[REVIEW 3-5] fdo#47644 performance regression on largish .doc
Caolán McNamara
caolanm at redhat.com
Thu May 10 08:06:18 PDT 2012
fdo#47644 big 18 meg .doc is super dooper slow to load, mostly because
of the extra checks I added to sanity test .doc file during parsing.
Turns out that seeking backwards in the those ole2 formats is incredibly
slow, this might affect other formats like xls and ppt that use some of
the shared "msfilter" code.
1st attachment gets us back to where we came from in terms of
performance there.
The second one is maybe a bit more contentious for 3-5, but I include it
for a look-over. Basically there's a "page chain" in the ole2 format and
to seek to a location you walk through the chain until you get to the
correct page. I see that in practice most documents have their chain in
a presorted order (I have no idea if having them unsorted is actually a
sign of a broken document or if its legal) so we can do a far faster
binary_search if we walk the chain once and hold on to the results.

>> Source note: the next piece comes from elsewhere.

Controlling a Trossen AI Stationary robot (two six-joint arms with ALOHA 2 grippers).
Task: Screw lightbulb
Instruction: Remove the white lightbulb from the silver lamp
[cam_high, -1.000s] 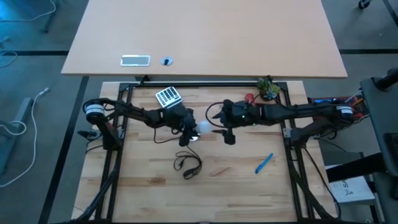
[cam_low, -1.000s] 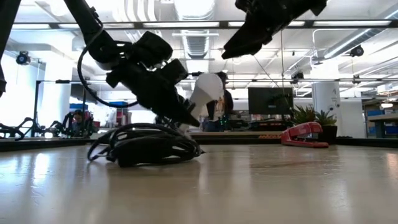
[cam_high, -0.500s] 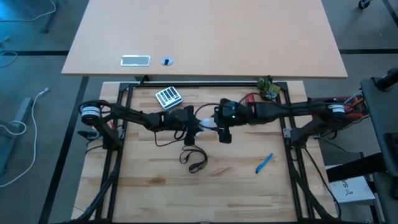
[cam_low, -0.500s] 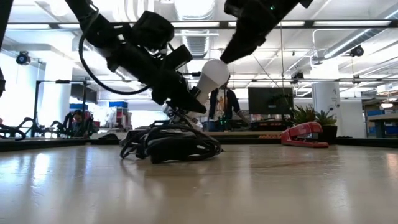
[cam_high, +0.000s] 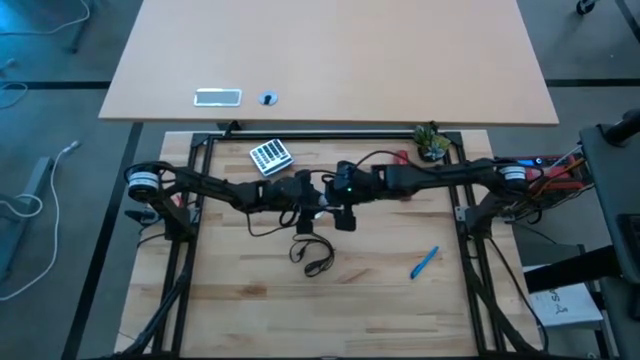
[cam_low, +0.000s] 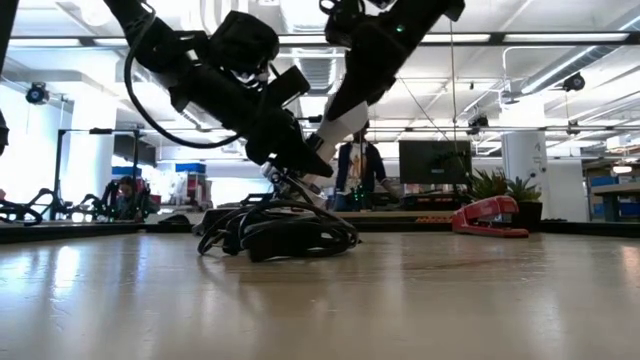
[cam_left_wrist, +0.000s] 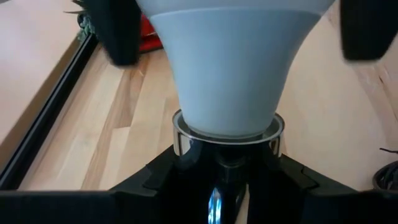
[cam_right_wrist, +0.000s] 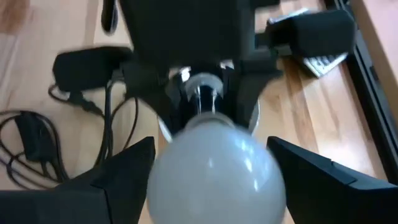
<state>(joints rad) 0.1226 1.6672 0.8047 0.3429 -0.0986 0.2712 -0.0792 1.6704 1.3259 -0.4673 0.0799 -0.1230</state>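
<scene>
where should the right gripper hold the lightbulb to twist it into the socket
On the round frosted globe of the lightbulb, coming from the dome end opposite the socket. The narrow neck already sits in the socket held by the left gripper, so only the wide globe is free, between the right gripper fingers.

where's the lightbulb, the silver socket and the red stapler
lightbulb (cam_left_wrist: 227, 68): left wrist view, on its white tapering neck.
silver socket (cam_left_wrist: 181, 134): left wrist view, on its shiny rim under the bulb.
red stapler (cam_low: 487, 212): low view, on its red top arm.

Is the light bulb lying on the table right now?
No: in the low view the lightbulb is up in the air, above the black cord, sitting in the silver socket that the left gripper holds.
</scene>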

So second attachment keeps the chain if its one of the circumstances
where we have to parse the whole thing anyway, and if not (the usual
one) then if we're seeking an (fairly arbitrary) large number of steps
where its likely that the cost-benefit is in favour of it then generate
the chain once and hold on to it for reuse until there any event which
might invalidate the chain.
Second patch knocks about 50 seconds off load time. First patch knocks
some unknown but > 10 mins off load time.
C.
Don't even think about measuring on a gcc dbgutil build btw, the concept
checking of the stl lower_bound is a huge cost so the times aren't even
roughly uniformly slower on dbgutil vs product but spike dramatically on
some stl stuff.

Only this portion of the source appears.